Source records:

☆ ☆ ☆

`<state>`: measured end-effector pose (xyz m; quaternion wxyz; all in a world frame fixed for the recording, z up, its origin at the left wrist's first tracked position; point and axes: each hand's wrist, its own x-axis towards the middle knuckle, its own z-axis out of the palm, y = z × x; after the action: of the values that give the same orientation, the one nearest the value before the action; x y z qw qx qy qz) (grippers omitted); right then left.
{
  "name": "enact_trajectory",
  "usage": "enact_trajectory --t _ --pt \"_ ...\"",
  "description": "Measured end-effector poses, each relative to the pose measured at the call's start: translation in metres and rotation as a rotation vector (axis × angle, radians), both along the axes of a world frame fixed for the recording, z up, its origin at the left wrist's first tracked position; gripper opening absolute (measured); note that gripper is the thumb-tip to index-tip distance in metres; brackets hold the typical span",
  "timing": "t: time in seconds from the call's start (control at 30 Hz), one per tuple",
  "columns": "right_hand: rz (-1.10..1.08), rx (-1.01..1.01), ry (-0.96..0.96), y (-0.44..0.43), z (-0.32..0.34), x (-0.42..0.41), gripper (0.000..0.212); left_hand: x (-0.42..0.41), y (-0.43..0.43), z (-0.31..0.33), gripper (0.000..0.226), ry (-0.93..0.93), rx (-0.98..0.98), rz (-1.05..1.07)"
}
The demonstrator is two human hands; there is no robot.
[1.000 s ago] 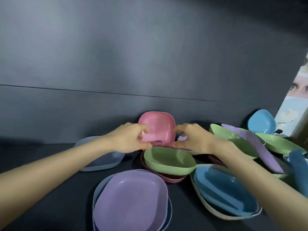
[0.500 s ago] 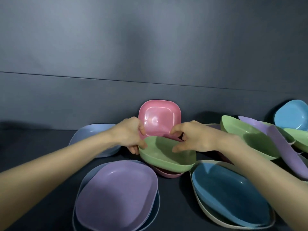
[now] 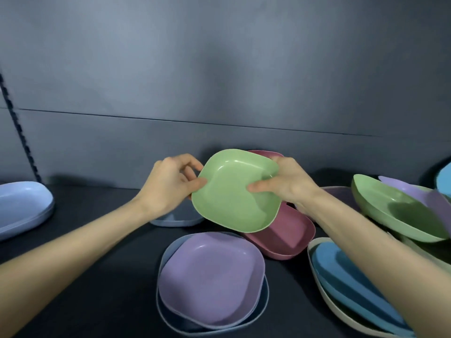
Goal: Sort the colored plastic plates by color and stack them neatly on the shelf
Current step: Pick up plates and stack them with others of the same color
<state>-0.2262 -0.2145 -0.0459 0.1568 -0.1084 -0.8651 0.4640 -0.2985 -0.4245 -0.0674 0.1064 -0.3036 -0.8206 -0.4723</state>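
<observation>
Green plate [image 3: 234, 191] now lifted off the pink plate [image 3: 283, 236] at frame centre, left hand [image 3: 170, 184] and right hand [image 3: 285, 182] both pinching its rim; sorting begins.

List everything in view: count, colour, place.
green plate: 1, green, lifted at centre
pink plates: 2, dark pink, beneath and behind it
lilac plate: 1, lilac, front centre
grey-blue plates: 2, one under lilac plate, one behind it
pale blue plates: stack, count unclear, far left
blue plates: nested in cream plate, front right
right pile: green, lilac, blue plates, count unclear
shelf: 1, dark, underneath
left hand: grips green plate's left edge
right hand: grips its right edge
</observation>
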Motion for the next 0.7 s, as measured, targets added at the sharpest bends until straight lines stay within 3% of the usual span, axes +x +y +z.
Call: enact_trajectory --t 0.1,0.3,0.53,0.7 --pt "-0.011 0.024 0.000 -0.014 -0.007 -0.013 0.043 -0.011 -0.019 -0.007 0.010 -0.027 -0.018 0.007" --pt "-0.127 0.366 0.096 -0.032 -0.007 -0.028 0.045 -0.047 -0.062 -0.029 0.029 -0.092 -0.279 0.183" --pt "-0.156 0.407 0.105 -0.040 -0.006 -0.031 0.039 -0.070 -0.062 -0.049 0.072 -0.338 -0.427 0.241" --pt "-0.164 0.411 0.109 -0.045 -0.006 -0.028 0.046 -0.077 -0.057 -0.054 0.066 -0.456 -0.395 0.270"
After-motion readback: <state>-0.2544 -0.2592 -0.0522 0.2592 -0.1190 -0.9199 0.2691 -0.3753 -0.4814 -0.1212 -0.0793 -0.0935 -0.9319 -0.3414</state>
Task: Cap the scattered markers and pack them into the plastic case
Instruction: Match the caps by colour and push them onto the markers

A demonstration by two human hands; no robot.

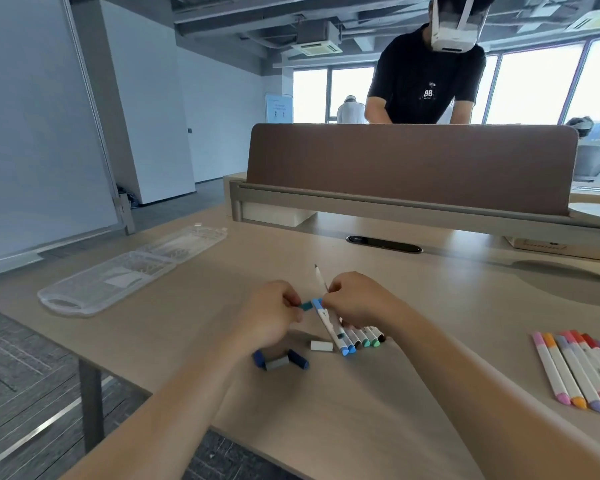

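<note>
Here, marker in right hand, tip pointing away

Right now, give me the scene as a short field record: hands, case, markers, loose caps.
left hand: pinching a small teal cap
right hand: gripping a white marker, bare tip pointing away
case: clear plastic, open, flat on the table at far left, no markers visible inside
capped markers: one row under the right hand, another row at right edge
loose caps: blue and grey, near the left wrist
</note>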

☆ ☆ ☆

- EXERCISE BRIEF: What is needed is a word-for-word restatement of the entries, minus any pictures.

- SOLUTION:
`<state>`: measured end-effector pose (xyz m; quaternion wxyz; all in a world frame fixed for the recording, z up, its origin at the left wrist's first tracked position; point and axes: each hand's wrist, its own x-axis towards the middle knuckle, its own z-axis out of the palm, y = z × x; after the action: of the values that give the same orientation, the one nearest the value before the action; x y z qw qx qy qz) (grippers omitted); right then left.
{
  "name": "enact_trajectory",
  "usage": "enact_trajectory --t _ --pt \"_ ...\"",
  "description": "Measured end-effector poses, each relative to the pose measured at the call's start: translation in metres and rotation as a rotation vector (axis × angle, radians), both along the axes of a world frame fixed for the recording, z up, its origin at the left wrist's first tracked position; gripper opening absolute (measured); note that gripper is the thumb-tip to index-tip distance in metres; brackets hold the typical span",
  "timing": "t: time in seconds from the call's start (control at 30 Hz), one per tuple",
  "columns": "right_hand: rz (-1.10..1.08), rx (-1.01..1.01), ry (-0.96..0.96), y (-0.44..0.43), z (-0.32..0.34), x (-0.42..0.41), gripper (0.000..0.212); left_hand: x (-0.42..0.41), y (-0.43..0.43), z (-0.31..0.33), gripper (0.000..0.226), ry (-0.93..0.93), rx (-0.98..0.98), rz (-1.05..1.07)"
}
The demonstrator is two human hands; there is no robot.
[1.000 s ago] 
[0.500 s ago] 
[now] 
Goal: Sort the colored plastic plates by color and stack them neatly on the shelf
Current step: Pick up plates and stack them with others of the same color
<state>-0.2262 -0.2145 -0.0459 0.1568 -0.1084 -0.8651 0.4640 -0.2985 -0.4245 -0.0674 0.1064 -0.3036 -0.8206 -0.4723</state>
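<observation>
Green plate [image 3: 234, 191] now lifted off the pink plate [image 3: 283, 236] at frame centre, left hand [image 3: 170, 184] and right hand [image 3: 285, 182] both pinching its rim; sorting begins.

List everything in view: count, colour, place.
green plate: 1, green, lifted at centre
pink plates: 2, dark pink, beneath and behind it
lilac plate: 1, lilac, front centre
grey-blue plates: 2, one under lilac plate, one behind it
pale blue plates: stack, count unclear, far left
blue plates: nested in cream plate, front right
right pile: green, lilac, blue plates, count unclear
shelf: 1, dark, underneath
left hand: grips green plate's left edge
right hand: grips its right edge
</observation>
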Motion for the next 0.7 s, as measured, targets added at the sharpest bends until straight lines stay within 3% of the usual span, axes +x +y +z.
Call: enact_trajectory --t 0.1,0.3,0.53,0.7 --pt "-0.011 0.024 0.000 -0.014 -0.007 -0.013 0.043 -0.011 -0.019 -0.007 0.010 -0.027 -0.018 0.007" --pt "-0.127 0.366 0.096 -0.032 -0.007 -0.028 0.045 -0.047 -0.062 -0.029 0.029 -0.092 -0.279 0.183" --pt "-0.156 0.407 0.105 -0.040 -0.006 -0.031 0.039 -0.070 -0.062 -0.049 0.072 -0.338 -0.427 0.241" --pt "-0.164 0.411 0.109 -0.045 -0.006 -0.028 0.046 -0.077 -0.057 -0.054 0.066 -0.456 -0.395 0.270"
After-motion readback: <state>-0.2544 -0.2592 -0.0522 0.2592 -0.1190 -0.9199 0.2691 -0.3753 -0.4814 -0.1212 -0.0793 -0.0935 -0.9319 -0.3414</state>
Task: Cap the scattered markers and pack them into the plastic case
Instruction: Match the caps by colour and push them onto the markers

A demonstration by two human hands; no robot.


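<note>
Here, marker in right hand, tip pointing away

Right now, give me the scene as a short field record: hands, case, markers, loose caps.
left hand: pinching a small teal cap
right hand: gripping a white marker, bare tip pointing away
case: clear plastic, open, flat on the table at far left, no markers visible inside
capped markers: one row under the right hand, another row at right edge
loose caps: blue and grey, near the left wrist
</note>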

Nothing else remains for this exercise.